The problem
For this exercise, print all of the data exactly as given.

________

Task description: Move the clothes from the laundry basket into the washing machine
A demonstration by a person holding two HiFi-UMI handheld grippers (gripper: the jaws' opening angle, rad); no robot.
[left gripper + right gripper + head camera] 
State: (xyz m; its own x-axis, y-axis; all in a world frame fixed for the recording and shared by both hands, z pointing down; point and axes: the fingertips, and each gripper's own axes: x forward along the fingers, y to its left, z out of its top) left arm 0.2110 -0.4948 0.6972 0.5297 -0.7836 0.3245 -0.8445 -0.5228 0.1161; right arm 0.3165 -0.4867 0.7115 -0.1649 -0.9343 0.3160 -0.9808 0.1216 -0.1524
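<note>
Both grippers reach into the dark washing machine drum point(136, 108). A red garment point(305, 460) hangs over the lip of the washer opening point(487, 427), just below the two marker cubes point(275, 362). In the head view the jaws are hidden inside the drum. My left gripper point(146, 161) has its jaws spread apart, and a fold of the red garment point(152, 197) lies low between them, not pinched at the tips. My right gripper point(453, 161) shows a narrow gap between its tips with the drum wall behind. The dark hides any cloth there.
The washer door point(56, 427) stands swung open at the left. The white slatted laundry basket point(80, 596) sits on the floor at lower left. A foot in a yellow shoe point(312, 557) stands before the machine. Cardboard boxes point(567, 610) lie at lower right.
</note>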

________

Your response
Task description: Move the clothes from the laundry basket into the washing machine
A demonstration by a person holding two HiFi-UMI handheld grippers (gripper: the jaws' opening angle, rad); no robot.
[left gripper + right gripper + head camera] 
State: (xyz m; its own x-axis, y-axis; all in a world frame fixed for the recording and shared by both hands, z pointing down; point and axes: the fingertips, and each gripper's own axes: x forward along the fingers, y to its left, z out of its top) left arm 0.2110 -0.4948 0.6972 0.5297 -0.7836 0.3245 -0.8445 -0.5228 0.1161; right arm 0.3165 -0.4867 0.7115 -0.1649 -0.9343 0.3160 -0.9808 0.1216 -0.1524
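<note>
Both grippers reach into the dark washing machine drum point(136, 108). A red garment point(305, 460) hangs over the lip of the washer opening point(487, 427), just below the two marker cubes point(275, 362). In the head view the jaws are hidden inside the drum. My left gripper point(146, 161) has its jaws spread apart, and a fold of the red garment point(152, 197) lies low between them, not pinched at the tips. My right gripper point(453, 161) shows a narrow gap between its tips with the drum wall behind. The dark hides any cloth there.
The washer door point(56, 427) stands swung open at the left. The white slatted laundry basket point(80, 596) sits on the floor at lower left. A foot in a yellow shoe point(312, 557) stands before the machine. Cardboard boxes point(567, 610) lie at lower right.
</note>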

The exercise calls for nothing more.